## Exercise prompt
There are pictures in the records below; leave them out and set down exactly the lines from the one holding "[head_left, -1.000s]" through the one holding "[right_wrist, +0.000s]".

Stored items from a collection:
------------------------------------------------------------------------
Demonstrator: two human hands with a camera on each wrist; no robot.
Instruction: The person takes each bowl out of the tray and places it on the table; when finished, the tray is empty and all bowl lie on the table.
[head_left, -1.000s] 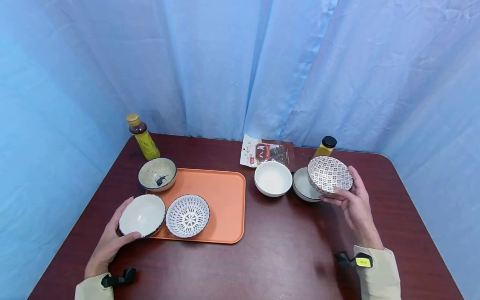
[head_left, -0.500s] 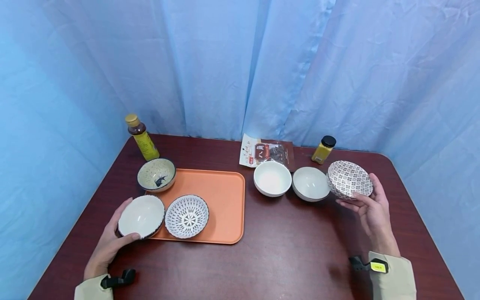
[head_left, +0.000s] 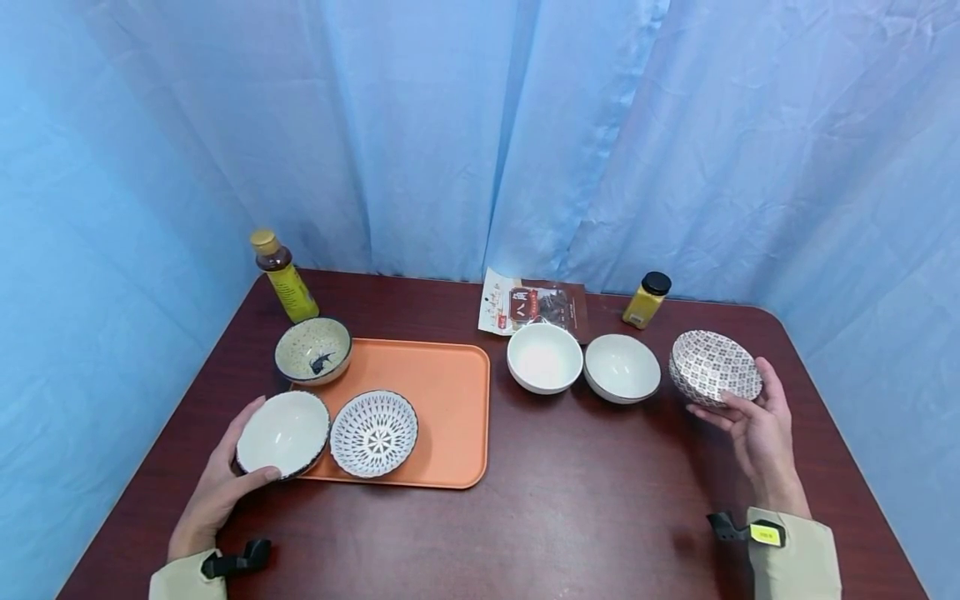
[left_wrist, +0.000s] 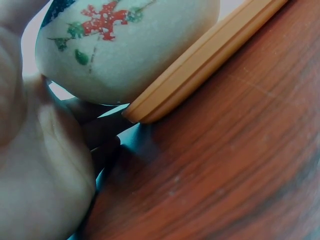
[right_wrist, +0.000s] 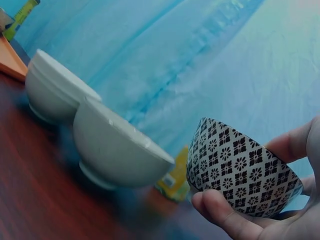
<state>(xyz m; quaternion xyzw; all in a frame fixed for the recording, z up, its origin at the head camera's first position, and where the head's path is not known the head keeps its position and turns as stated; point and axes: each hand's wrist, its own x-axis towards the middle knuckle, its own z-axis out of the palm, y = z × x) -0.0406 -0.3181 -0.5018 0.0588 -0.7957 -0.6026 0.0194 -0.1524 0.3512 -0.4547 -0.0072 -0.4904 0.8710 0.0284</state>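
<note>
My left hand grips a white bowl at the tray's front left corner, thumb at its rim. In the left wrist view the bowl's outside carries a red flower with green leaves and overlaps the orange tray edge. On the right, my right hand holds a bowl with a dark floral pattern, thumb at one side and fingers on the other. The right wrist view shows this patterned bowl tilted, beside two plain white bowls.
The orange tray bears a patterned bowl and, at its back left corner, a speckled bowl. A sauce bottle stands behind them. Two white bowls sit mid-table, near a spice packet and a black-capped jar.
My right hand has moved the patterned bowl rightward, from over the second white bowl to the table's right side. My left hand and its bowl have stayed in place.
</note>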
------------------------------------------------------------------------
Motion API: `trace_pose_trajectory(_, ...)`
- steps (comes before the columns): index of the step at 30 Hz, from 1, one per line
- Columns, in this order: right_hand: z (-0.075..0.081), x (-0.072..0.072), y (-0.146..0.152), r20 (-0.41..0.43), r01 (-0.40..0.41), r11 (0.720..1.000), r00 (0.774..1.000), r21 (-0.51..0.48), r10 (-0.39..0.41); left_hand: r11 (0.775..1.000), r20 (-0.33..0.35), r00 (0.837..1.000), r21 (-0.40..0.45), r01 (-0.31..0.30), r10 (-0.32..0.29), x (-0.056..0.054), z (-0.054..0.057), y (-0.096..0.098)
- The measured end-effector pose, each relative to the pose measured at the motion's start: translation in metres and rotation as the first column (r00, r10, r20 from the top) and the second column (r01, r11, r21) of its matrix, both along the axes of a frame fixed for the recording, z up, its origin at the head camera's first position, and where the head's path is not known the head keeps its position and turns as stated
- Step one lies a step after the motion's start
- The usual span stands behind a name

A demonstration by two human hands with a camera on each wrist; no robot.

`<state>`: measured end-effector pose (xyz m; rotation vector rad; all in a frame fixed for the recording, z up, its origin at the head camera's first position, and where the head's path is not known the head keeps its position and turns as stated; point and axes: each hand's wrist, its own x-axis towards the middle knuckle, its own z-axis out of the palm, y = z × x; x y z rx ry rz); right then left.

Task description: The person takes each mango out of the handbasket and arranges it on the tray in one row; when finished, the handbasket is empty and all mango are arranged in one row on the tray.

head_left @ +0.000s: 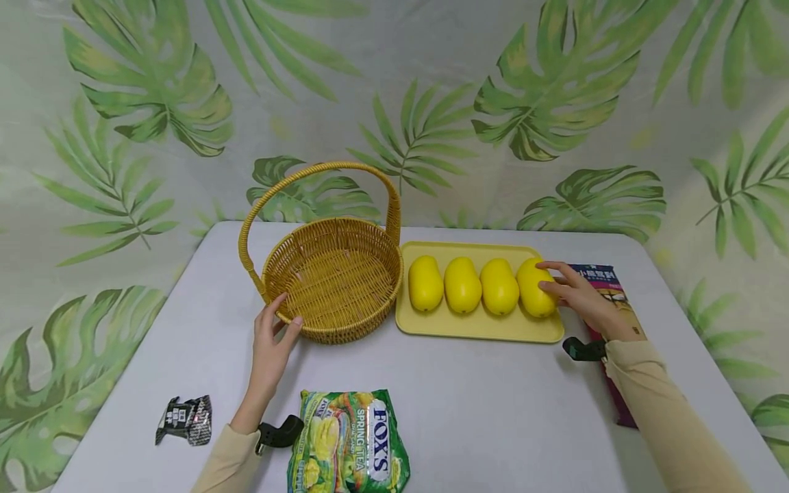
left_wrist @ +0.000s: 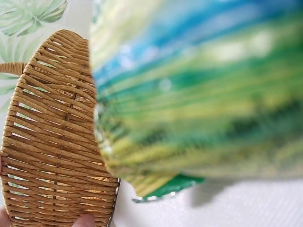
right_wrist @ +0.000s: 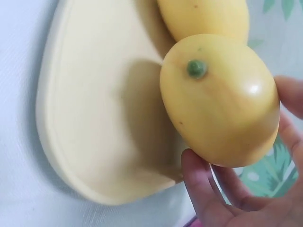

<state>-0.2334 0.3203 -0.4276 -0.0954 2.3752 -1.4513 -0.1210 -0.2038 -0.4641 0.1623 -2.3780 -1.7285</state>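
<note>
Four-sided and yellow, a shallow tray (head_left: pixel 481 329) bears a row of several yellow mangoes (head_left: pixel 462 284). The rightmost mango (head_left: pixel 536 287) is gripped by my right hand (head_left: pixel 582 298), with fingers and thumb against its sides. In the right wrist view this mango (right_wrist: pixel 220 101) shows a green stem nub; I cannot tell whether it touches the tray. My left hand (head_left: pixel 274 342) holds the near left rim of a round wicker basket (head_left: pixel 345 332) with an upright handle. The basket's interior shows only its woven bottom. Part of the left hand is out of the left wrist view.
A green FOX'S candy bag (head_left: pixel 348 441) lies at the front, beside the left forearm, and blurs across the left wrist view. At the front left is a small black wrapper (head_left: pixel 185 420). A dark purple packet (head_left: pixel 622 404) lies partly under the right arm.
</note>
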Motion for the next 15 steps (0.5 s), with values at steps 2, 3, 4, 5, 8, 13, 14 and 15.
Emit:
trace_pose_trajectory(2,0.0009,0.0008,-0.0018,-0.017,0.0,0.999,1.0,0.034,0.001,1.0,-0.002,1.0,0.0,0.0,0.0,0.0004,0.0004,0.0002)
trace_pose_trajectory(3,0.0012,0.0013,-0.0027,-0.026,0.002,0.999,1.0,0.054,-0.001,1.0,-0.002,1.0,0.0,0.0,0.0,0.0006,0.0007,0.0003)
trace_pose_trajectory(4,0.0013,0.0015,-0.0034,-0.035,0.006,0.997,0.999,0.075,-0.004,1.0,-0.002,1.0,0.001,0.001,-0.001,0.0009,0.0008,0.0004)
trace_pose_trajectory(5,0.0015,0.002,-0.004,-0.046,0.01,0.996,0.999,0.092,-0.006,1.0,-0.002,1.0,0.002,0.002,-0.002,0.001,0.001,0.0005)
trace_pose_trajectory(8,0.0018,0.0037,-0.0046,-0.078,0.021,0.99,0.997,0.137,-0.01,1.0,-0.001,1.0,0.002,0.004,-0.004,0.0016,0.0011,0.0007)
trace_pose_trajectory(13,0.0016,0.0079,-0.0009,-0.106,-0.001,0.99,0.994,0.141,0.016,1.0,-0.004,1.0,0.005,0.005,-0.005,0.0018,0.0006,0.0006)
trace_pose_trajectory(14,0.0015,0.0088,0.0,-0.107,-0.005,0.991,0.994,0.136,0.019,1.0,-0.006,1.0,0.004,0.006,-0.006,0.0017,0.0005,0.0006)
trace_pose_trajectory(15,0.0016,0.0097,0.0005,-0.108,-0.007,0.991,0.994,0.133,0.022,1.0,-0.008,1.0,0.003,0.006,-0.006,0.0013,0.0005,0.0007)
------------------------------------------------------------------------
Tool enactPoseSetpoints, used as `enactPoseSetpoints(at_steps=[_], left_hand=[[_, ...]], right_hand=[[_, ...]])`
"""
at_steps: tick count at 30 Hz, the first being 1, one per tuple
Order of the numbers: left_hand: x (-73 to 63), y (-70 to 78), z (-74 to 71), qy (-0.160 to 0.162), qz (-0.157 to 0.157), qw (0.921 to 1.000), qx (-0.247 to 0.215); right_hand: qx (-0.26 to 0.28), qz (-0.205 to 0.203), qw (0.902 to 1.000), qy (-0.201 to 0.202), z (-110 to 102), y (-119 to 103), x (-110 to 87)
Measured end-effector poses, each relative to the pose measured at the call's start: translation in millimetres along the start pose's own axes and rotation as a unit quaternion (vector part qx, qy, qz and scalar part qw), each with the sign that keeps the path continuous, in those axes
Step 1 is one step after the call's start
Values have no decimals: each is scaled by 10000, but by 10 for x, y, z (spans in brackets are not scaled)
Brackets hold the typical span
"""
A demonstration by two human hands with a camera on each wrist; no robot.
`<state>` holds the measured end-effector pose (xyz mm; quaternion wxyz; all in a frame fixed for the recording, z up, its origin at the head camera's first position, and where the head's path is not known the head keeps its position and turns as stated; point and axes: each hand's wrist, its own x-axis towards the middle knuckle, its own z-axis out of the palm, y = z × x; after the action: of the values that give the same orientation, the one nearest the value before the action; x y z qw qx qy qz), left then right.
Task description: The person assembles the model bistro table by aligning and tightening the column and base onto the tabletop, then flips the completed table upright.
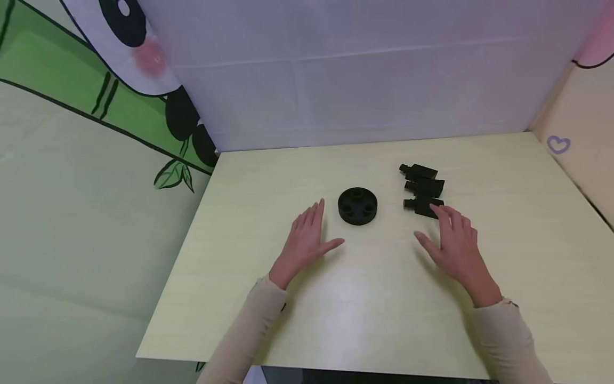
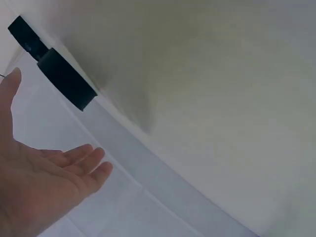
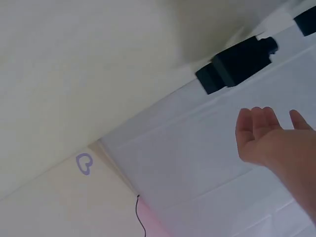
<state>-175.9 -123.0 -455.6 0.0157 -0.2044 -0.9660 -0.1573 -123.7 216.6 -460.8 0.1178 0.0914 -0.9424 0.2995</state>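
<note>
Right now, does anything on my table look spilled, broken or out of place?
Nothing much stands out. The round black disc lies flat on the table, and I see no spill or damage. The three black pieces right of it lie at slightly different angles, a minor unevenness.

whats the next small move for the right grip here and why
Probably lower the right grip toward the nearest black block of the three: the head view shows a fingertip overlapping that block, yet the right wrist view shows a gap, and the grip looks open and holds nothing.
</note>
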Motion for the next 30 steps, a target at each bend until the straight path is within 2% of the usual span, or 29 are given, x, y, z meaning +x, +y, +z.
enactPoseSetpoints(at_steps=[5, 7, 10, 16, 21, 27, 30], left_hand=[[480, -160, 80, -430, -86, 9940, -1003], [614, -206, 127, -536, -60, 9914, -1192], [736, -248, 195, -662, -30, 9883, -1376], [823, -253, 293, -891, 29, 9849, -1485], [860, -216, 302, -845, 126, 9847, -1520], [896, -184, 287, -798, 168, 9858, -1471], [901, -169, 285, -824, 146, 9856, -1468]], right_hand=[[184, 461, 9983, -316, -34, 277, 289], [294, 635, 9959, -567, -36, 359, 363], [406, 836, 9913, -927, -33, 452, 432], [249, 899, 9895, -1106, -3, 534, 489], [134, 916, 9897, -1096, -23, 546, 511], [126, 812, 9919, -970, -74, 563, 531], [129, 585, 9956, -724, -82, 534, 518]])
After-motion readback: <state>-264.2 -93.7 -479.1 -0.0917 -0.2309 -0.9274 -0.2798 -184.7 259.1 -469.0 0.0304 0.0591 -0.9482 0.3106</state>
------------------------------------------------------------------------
## Exercise output
[head_left, -1.000s] 
[head_left, -0.500s] 
[head_left, +0.000s] 
[left_wrist, +0.000s] 
[right_wrist, +0.000s] 

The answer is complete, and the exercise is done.